*** STUDY MATERIAL
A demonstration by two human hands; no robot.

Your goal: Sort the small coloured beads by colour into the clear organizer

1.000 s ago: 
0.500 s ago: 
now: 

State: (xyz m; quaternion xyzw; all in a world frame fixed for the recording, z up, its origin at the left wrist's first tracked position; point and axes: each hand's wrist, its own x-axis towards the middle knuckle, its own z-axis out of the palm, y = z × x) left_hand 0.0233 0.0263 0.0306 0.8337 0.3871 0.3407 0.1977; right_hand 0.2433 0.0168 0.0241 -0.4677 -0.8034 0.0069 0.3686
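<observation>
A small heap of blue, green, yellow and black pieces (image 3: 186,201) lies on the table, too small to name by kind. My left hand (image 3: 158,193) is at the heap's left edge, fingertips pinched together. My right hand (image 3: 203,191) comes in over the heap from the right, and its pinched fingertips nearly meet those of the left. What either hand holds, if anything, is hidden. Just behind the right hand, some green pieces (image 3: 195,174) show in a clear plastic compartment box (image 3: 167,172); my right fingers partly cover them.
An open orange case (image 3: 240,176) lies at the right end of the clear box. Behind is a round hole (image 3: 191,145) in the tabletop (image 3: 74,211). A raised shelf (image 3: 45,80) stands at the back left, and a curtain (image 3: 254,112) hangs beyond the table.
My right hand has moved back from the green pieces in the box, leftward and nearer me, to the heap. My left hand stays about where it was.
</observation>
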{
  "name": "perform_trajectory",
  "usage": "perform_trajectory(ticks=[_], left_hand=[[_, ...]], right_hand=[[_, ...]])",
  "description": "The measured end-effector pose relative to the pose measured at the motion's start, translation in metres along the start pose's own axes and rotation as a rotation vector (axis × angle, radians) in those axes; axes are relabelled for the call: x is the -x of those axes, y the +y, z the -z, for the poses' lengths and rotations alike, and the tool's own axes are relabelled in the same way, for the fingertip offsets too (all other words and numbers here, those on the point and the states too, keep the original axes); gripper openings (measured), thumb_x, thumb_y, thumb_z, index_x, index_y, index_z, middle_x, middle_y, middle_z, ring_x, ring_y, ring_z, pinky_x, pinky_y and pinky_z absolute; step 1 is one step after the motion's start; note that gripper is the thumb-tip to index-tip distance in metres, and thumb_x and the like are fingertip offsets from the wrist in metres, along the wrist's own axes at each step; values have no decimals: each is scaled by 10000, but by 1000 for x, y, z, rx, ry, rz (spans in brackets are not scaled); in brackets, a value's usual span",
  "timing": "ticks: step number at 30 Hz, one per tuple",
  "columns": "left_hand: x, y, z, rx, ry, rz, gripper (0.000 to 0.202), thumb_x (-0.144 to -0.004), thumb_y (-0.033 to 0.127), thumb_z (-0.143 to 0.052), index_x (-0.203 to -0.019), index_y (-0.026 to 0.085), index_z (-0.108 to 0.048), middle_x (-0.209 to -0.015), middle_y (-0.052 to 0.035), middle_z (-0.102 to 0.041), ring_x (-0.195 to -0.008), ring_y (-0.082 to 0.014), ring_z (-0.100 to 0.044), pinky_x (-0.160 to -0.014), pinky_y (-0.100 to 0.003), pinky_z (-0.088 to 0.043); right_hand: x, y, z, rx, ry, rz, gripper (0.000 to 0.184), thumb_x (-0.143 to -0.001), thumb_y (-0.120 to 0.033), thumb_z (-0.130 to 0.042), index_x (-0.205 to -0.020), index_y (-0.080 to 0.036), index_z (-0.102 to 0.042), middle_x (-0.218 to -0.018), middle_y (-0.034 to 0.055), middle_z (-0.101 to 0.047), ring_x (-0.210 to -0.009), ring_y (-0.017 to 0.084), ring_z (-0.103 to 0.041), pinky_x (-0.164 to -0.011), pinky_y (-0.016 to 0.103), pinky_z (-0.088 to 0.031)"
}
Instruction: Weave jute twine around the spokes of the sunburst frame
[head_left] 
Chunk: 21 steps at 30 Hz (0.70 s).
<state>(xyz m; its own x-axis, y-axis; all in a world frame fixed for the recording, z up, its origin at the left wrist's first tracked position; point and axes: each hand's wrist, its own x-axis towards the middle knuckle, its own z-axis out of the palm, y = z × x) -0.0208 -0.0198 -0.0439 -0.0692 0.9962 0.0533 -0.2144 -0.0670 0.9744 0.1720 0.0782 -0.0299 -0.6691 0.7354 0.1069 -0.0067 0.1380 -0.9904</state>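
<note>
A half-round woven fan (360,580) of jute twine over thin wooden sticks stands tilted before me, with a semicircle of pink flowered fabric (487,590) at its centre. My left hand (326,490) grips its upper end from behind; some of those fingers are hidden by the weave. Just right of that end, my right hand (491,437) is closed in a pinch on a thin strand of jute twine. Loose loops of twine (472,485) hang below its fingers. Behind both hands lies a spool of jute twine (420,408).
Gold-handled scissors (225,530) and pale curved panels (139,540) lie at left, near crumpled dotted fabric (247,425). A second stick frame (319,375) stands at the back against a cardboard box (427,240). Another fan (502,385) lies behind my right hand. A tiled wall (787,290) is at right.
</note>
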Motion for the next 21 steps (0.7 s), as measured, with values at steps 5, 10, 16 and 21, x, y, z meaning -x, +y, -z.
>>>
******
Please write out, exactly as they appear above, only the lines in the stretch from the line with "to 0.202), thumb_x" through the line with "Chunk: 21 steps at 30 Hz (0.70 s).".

# RESPONSE AREA
  "columns": "left_hand: x, y, z, rx, ry, rz, gripper (0.000 to 0.202), thumb_x (-0.144 to -0.004), thumb_y (-0.033 to 0.127), thumb_z (-0.143 to 0.052), index_x (-0.203 to -0.019), index_y (-0.026 to 0.085), index_z (-0.108 to 0.048), middle_x (-0.209 to -0.015), middle_y (-0.052 to 0.035), middle_z (-0.102 to 0.041), ring_x (-0.195 to -0.008), ring_y (-0.082 to 0.014), ring_z (-0.100 to 0.044), pinky_x (-0.160 to -0.014), pinky_y (-0.100 to 0.003), pinky_z (-0.088 to 0.043); right_hand: x, y, z, rx, ry, rz, gripper (0.000 to 0.184), thumb_x (-0.143 to -0.001), thumb_y (-0.120 to 0.033), thumb_z (-0.130 to 0.042), index_x (-0.205 to -0.020), index_y (-0.080 to 0.036), index_z (-0.102 to 0.042), middle_x (-0.218 to -0.018), middle_y (-0.034 to 0.055), middle_z (-0.101 to 0.047), ring_x (-0.210 to -0.009), ring_y (-0.017 to 0.084), ring_z (-0.103 to 0.041), pinky_x (-0.164 to -0.011), pinky_y (-0.016 to 0.103), pinky_z (-0.088 to 0.031)"
}
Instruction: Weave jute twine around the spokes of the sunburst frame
[head_left] 
Chunk: 21 steps at 30 Hz (0.70 s).

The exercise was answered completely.